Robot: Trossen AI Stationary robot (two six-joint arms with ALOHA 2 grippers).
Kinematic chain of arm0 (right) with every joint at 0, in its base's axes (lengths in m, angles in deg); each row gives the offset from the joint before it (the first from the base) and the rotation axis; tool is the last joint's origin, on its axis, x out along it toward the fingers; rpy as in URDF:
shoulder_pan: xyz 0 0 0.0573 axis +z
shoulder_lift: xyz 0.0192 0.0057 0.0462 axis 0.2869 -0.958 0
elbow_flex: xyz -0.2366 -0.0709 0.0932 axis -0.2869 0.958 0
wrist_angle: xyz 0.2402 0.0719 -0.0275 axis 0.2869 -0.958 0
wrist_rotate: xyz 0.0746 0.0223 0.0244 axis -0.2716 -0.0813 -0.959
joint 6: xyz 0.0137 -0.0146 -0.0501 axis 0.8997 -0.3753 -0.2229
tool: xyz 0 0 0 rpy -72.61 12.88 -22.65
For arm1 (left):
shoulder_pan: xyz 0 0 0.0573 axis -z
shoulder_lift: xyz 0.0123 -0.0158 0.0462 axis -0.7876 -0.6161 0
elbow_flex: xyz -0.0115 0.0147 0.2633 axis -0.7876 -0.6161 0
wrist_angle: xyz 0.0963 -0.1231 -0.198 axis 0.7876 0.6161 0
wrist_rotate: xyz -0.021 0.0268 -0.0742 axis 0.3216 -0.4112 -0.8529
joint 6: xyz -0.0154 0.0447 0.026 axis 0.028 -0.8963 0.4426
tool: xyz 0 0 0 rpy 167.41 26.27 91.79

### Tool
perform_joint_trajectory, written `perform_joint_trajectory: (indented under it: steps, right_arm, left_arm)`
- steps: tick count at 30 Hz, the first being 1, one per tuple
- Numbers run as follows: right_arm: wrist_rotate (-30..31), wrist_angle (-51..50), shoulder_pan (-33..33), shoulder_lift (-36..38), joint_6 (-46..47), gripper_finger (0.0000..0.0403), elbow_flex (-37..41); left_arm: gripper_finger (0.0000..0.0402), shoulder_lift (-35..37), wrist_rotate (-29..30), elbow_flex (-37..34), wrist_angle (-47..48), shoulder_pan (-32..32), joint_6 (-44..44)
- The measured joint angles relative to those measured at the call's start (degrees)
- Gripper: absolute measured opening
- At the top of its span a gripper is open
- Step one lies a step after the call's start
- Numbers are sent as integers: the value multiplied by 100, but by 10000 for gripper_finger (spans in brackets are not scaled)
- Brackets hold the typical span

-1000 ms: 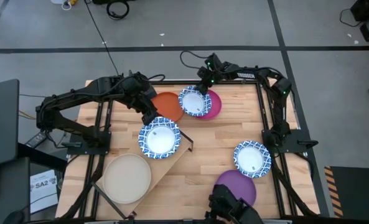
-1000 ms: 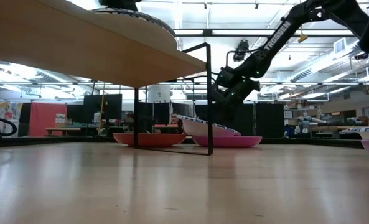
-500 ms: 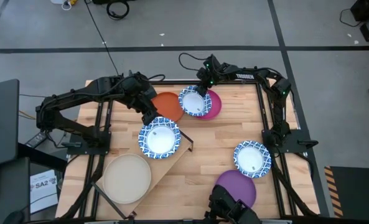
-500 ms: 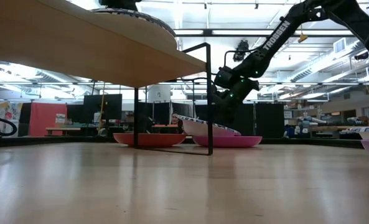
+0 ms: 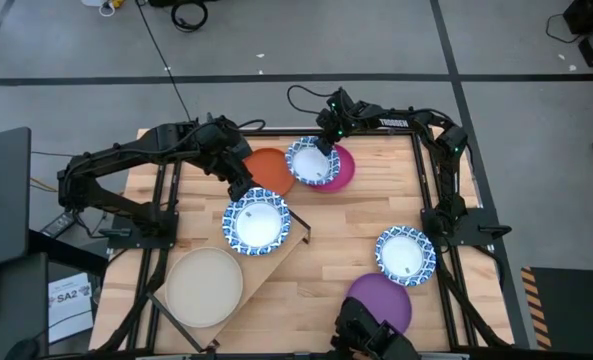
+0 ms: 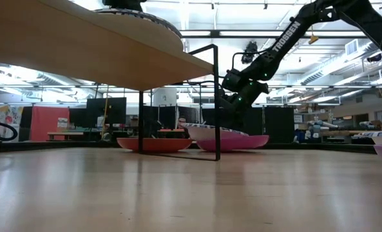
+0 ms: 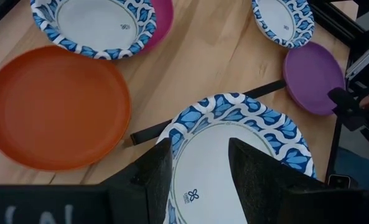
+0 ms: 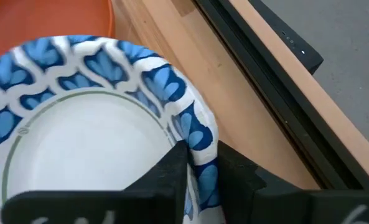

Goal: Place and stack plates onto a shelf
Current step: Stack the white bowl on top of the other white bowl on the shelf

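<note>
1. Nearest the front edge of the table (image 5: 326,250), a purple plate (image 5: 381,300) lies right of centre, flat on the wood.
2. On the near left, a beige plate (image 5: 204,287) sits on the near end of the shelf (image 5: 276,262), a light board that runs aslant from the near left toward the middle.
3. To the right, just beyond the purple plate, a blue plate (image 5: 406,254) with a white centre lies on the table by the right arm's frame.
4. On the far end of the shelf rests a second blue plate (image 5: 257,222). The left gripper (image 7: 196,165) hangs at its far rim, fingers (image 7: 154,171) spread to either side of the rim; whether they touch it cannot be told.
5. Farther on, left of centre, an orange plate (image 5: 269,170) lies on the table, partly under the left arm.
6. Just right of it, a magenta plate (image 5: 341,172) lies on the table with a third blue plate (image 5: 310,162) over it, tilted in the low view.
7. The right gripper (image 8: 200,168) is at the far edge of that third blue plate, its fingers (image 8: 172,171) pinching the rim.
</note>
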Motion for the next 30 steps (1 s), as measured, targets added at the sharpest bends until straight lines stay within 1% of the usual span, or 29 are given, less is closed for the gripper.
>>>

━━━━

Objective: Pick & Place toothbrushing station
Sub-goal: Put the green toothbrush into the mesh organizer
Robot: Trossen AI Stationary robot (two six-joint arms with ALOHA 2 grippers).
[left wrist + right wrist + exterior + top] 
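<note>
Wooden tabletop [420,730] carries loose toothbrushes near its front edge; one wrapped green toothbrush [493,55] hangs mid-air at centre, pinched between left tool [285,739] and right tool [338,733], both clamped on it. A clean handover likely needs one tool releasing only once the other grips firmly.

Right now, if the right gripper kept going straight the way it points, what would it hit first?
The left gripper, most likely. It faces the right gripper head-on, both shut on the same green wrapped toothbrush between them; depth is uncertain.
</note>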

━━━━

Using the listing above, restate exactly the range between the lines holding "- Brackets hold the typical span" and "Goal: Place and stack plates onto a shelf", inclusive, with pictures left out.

## Response
- Brackets hold the typical span

-1000 ms: 
-1000 ms: 
-500 ms: 
-500 ms: 
+0 ms: 
+0 ms: 
+0 ms: 
+0 ms: 

Goal: Place and stack plates onto a shelf

This finishes the output for the exercise.